9. Il résulte des dispositions de l’article 75 de la loi du 10 juillet 1991, codifiées à l’article L. 761-1 du code de justice administrative, et des articles 37 et 43 de la même loi, que le bénéficiaire de l’aide juridictionnelle ne peut demander au juge de mettre à la charge, à son profit, de la partie perdante que le paiement des seuls frais qu’il a personnellement exposés, à l’exclusion de la somme correspondant à la part contributive de l’Etat à la mission d’aide juridictionnelle confiée à son avocat. Mais l’avocat de ce bénéficiaire peut demander au juge de mettre à la charge de la partie perdante la somme correspondant à celle qu’il aurait réclamée à son client, si ce dernier n’avait eu l’aide juridictionnelle, à charge pour l’avocat qui poursuit le recouvrement à son profit de la somme qui lui a été allouée par le juge, de renoncer à percevoir la somme correspondant à la part contributive de l’Etat à la mission d’aide juridictionnelle qui lui a été confiée.
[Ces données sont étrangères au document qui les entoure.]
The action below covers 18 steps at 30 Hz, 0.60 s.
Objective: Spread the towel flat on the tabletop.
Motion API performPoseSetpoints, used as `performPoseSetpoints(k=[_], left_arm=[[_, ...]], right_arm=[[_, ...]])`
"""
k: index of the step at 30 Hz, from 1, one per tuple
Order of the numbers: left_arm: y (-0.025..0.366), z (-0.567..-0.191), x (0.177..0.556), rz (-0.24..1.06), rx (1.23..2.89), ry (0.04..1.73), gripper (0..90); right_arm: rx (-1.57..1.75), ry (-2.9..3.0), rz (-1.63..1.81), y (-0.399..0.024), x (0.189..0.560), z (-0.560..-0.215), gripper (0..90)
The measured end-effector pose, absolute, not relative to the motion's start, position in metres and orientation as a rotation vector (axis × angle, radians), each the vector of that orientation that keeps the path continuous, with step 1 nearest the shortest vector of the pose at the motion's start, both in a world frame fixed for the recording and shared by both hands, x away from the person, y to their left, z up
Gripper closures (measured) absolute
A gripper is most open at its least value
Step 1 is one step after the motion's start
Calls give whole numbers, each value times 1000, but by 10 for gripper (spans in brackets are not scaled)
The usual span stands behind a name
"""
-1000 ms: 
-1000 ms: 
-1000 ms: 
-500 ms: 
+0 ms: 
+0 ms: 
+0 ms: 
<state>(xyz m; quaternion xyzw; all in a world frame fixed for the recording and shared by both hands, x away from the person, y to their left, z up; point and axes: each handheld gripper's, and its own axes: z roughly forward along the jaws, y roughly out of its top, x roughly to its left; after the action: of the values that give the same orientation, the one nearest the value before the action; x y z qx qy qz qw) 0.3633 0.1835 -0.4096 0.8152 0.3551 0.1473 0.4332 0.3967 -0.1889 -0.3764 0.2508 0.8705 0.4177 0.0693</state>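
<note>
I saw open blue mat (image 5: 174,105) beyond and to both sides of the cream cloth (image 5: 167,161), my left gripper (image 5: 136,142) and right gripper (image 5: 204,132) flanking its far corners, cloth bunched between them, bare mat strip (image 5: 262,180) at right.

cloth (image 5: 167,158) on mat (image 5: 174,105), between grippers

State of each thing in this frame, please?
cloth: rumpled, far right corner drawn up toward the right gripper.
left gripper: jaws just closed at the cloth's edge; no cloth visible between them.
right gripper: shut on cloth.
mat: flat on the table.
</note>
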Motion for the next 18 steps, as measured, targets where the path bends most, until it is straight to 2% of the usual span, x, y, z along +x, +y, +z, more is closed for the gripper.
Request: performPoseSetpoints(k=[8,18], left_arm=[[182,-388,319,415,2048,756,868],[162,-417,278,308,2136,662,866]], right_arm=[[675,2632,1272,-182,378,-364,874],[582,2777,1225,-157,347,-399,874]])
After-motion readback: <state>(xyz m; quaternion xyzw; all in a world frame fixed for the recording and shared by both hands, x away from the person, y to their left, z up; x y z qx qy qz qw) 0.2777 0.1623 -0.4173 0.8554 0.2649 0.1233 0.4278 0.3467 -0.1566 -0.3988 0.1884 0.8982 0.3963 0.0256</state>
10. D’une part, M. A, pour le compte de qui les conclusions de la requête relatives à l’application de l’article L. 761-1 du code de justice administrative doivent être réputées présentées, n’allègue pas avoir exposé de frais autres que ceux pris en charge par l’Etat au titre de l’aide juridictionnelle totale qui lui a été allouée. D’autre part, l’avocat de M. A n’a pas demandé que lui soit versée par l’Etat la somme correspondant aux frais exposés qu’il aurait réclamée à son client si ce dernier n’avait bénéficié d’une aide juridictionnelle totale. Dans ces conditions, les conclusions de la requête tendant à ce qu’il soit mis à la charge de la commune de L’Haÿ-les-Roses une somme de 5 000 euros sur le fondement de l’article L. 761-1 du code de justice administrative doivent être rejetées.
D É C I D E :
Article 1er : La commune de L’Haÿ-les-Roses est condamnée à payer à M. A, une indemnité d’un montant total de 46 380 euros, à la suite de la déduction de la somme de 1 500 euros versée à titre provisionnel par la collectivité en exécution du jugement avant dire droit du 5 juillet 2023, en réparation des préjudices subis du fait de l’accident de service dont il a été victime.
Article 2 : Les frais d’expertise, à hauteur de 2 860,56 euros toutes taxes comprises, sont mis à la charge de la commune de L’Haÿ-les-Roses.
Article 3 : Le surplus des conclusions de la requête de M. A est rejeté.
Article 4 : Le présent jugement sera notifié à M. E A, à Me El Kaïm, à la commune de L’Haÿ-les-Roses et à la caisse des dépôts et consignations (CNRACL).
Copie en sera adressée au docteur B D, experte.
Délibéré après l’audience du 19 décembre 2024, à laquelle siégeaient :
Mme Billandon, présidente,
Mme Issard, conseillère,
Mme Bourrel Jalon, conseillère.
Rendu public par mise à disposition au greffe, le 9 janvier 2025.
La rapporteure,
C. ISSARD
La présidente,
I. BILLANDONLa greffière,
C. TRÉMOUREUX
La République mande et ordonne au préfet du Val-de-Marne en ce qui le concerne ou à tous commissaires de justice à ce requis en ce qui concerne les voies de droit commun, contre les parties privées, de pourvoir à l’exécution du présent jugement.